So how should private equity fees imposed on limited partners be calculated?
According to a new study prepared for the Financial Times by academics at Yale and Maastricht University, from 2001 to 2010, U.S. pension plans on average generated a 4.5 percent return annually, after fees.
“In that period, the pension funds paid an average 4 percent of invested capital each year in management fees. On top of those, private equity often collects a variety of other fees and a fifth of investment profits.”
Whoa! Isn’t the standard management fee 2 percent? Yes it is, but this study took a look at returns and fees based on invested capital, as opposed to committed capital, which is how the industry traditionally calculates returns. Under this alternative approach, the fees charged to investors go sky high.

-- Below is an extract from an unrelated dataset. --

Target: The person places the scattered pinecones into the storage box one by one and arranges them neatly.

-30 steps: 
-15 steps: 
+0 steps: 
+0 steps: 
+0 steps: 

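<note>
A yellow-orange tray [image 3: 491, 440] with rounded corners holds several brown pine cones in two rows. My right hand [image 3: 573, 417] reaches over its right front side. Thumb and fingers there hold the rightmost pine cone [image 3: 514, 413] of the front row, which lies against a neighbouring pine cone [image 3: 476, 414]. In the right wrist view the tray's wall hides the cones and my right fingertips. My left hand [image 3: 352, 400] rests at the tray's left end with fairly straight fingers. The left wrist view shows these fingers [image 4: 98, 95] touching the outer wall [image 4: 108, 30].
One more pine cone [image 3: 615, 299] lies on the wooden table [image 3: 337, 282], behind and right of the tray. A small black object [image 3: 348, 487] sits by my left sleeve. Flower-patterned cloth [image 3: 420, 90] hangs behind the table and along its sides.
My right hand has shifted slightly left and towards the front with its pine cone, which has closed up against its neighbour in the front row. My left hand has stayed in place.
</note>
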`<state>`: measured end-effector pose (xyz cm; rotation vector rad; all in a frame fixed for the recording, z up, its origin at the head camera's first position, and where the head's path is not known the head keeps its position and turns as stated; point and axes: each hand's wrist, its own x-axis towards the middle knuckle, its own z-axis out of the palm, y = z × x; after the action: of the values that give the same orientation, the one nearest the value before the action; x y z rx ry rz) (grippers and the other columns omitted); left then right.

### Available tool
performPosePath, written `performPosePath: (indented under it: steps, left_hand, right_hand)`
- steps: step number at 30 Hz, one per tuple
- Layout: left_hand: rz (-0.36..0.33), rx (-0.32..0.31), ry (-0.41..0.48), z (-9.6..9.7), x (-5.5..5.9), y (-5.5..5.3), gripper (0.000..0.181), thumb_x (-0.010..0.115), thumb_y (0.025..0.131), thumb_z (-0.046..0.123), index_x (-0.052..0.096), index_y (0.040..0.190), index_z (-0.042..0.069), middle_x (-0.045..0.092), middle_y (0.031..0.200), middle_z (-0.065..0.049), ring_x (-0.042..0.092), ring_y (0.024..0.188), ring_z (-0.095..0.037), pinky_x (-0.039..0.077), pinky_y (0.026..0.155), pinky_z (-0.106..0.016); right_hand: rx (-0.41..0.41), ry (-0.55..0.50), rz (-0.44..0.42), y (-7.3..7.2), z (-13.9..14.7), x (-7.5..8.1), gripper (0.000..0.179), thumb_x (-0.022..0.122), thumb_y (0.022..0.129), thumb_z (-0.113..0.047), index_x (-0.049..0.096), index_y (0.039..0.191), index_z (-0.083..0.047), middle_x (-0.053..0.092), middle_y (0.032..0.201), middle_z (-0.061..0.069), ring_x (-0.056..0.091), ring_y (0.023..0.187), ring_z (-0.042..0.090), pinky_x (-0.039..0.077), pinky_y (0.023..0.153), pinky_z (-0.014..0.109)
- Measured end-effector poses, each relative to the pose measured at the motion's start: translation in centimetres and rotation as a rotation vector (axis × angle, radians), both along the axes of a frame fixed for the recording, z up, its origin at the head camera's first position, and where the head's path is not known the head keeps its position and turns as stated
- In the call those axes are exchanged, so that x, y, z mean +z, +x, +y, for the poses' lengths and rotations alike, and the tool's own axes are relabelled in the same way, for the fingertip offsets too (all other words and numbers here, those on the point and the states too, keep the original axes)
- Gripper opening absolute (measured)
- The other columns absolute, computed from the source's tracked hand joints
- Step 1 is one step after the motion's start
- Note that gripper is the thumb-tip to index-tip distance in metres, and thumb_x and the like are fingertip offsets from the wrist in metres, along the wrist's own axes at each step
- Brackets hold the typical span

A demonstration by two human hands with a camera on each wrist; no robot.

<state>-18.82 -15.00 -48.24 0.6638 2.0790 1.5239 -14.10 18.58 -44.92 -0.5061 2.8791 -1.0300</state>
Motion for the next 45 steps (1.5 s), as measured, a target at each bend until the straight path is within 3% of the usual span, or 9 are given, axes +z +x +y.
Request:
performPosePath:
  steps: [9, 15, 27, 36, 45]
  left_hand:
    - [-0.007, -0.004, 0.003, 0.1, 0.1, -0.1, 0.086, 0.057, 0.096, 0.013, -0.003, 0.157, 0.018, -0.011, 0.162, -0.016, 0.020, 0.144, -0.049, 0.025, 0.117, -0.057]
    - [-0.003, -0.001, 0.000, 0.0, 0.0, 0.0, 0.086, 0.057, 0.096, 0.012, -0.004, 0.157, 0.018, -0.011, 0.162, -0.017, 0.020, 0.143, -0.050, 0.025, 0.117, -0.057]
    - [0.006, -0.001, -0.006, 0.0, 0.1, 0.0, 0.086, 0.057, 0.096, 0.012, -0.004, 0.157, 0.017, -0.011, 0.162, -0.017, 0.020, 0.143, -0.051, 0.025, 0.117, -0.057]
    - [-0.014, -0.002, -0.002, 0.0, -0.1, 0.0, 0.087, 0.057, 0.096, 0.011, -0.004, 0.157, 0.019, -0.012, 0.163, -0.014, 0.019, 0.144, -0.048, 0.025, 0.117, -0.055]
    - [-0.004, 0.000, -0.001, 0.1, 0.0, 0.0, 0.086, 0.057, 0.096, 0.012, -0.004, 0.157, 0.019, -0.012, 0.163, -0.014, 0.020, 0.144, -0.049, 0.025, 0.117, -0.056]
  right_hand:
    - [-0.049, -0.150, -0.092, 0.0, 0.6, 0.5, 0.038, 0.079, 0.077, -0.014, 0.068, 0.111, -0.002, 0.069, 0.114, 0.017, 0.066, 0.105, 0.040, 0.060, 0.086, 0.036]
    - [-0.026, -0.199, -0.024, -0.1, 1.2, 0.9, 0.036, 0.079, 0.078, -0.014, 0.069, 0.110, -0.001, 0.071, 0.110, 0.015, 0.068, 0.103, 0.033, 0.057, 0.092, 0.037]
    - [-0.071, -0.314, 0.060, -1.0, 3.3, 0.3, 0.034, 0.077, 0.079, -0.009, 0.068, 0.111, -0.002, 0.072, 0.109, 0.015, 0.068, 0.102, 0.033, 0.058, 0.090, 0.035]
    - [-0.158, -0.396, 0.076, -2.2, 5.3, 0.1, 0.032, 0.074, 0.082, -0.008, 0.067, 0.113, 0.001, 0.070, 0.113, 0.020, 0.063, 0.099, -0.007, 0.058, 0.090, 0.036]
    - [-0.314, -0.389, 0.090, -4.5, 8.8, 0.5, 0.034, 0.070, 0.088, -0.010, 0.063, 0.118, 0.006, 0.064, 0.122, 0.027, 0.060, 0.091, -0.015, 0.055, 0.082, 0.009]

“Assuming a normal 20 percent performance fee, this would amount to about 70 per cent of gross investment performance being paid in fees over the past 10 years,” said one of the authors. And those jacked up fees accounts for the paltry 4.5 percent returns.
No matter how you choose to calculate things, we can all agree that returns were depressed significantly in the first decade of the century. From 1991 to 2000, pensions paid an average of just 2 percent of invested capital in management fees, and received a whopping 21 per cent returns after fees. The industry does not like this alternative approach and I doubt we’ll see it catch on.